* [TASK INSTRUCTIONS]
Pictures stay out. Everything else in the listing below gets written out exactly.
• • • •
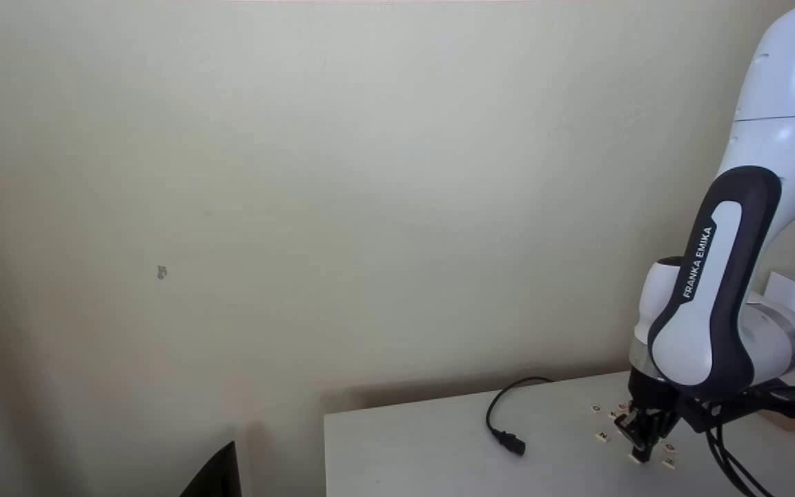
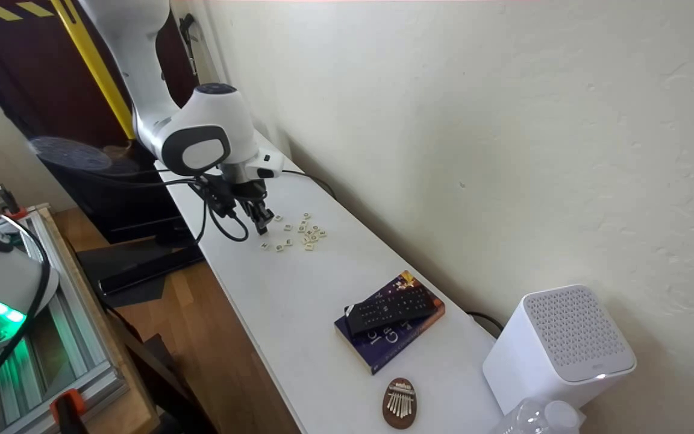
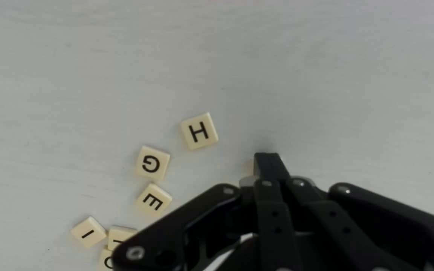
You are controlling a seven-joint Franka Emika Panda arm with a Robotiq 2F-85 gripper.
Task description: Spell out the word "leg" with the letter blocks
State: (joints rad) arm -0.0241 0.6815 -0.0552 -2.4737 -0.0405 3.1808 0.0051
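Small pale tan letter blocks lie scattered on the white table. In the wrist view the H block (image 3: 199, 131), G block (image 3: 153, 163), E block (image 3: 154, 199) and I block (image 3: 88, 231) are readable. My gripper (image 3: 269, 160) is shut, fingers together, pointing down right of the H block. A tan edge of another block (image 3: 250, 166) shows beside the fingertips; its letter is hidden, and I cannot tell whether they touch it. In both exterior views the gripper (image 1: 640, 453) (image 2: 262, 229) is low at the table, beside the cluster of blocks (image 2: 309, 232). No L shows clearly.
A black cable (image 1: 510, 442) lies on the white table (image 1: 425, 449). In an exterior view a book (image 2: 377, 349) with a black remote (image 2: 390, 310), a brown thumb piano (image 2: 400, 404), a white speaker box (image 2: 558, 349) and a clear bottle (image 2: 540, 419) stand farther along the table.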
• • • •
* [ANSWER FOR THIS EXERCISE]
You are controlling a seven-joint Franka Emika Panda arm with a Robotiq 2F-85 gripper.
Task description: Spell out the word "leg" with the letter blocks
State: (joints rad) arm -0.0241 0.6815 -0.0552 -2.4737 -0.0405 3.1808 0.0051
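Small pale tan letter blocks lie scattered on the white table. In the wrist view the H block (image 3: 199, 131), G block (image 3: 153, 163), E block (image 3: 154, 199) and I block (image 3: 88, 231) are readable. My gripper (image 3: 269, 160) is shut, fingers together, pointing down right of the H block. A tan edge of another block (image 3: 250, 166) shows beside the fingertips; its letter is hidden, and I cannot tell whether they touch it. In both exterior views the gripper (image 1: 640, 453) (image 2: 262, 229) is low at the table, beside the cluster of blocks (image 2: 309, 232). No L shows clearly.
A black cable (image 1: 510, 442) lies on the white table (image 1: 425, 449). In an exterior view a book (image 2: 377, 349) with a black remote (image 2: 390, 310), a brown thumb piano (image 2: 400, 404), a white speaker box (image 2: 558, 349) and a clear bottle (image 2: 540, 419) stand farther along the table.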

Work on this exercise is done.